Assignment
Scan the records for the string "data" and state how many lines contain it, using the number alone.

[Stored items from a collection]
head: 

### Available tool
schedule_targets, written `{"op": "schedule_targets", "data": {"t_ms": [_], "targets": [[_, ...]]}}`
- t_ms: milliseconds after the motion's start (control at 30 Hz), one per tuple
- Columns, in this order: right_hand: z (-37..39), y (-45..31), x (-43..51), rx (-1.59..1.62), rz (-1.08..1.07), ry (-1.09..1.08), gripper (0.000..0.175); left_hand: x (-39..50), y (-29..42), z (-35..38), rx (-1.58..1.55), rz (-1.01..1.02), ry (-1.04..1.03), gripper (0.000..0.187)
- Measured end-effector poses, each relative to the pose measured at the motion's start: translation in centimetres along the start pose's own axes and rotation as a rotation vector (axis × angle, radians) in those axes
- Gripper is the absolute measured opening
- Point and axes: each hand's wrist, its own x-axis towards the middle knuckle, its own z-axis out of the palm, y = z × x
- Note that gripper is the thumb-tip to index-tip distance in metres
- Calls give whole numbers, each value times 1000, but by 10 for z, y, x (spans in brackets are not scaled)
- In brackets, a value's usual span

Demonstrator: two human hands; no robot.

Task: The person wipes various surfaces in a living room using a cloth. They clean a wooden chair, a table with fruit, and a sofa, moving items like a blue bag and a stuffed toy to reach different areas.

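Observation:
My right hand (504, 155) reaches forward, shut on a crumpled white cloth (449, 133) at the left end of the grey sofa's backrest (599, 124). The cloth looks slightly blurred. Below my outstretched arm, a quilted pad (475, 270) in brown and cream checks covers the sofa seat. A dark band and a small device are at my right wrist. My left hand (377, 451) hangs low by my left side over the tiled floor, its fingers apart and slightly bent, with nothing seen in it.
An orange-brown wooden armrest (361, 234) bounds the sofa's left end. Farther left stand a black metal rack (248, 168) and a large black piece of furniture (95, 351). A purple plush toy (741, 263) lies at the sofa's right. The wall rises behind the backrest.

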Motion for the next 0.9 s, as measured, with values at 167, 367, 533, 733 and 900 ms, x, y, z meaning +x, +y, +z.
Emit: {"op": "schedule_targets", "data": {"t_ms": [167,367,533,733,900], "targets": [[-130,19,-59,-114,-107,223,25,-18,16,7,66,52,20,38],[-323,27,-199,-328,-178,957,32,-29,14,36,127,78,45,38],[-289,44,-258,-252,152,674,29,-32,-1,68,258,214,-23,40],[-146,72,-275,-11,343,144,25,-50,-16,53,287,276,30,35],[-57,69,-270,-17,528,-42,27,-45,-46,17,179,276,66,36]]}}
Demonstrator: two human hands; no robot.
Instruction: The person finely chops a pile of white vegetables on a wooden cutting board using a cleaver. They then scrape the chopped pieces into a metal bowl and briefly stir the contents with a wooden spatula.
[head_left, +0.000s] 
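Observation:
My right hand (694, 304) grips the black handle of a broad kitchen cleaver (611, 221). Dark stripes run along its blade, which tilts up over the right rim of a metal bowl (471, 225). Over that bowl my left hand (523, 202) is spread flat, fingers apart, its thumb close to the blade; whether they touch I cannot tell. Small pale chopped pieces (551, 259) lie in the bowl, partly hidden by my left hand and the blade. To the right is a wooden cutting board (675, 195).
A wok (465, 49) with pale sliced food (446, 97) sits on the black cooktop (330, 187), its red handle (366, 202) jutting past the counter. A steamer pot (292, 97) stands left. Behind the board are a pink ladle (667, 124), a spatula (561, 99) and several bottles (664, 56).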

Completed exercise
2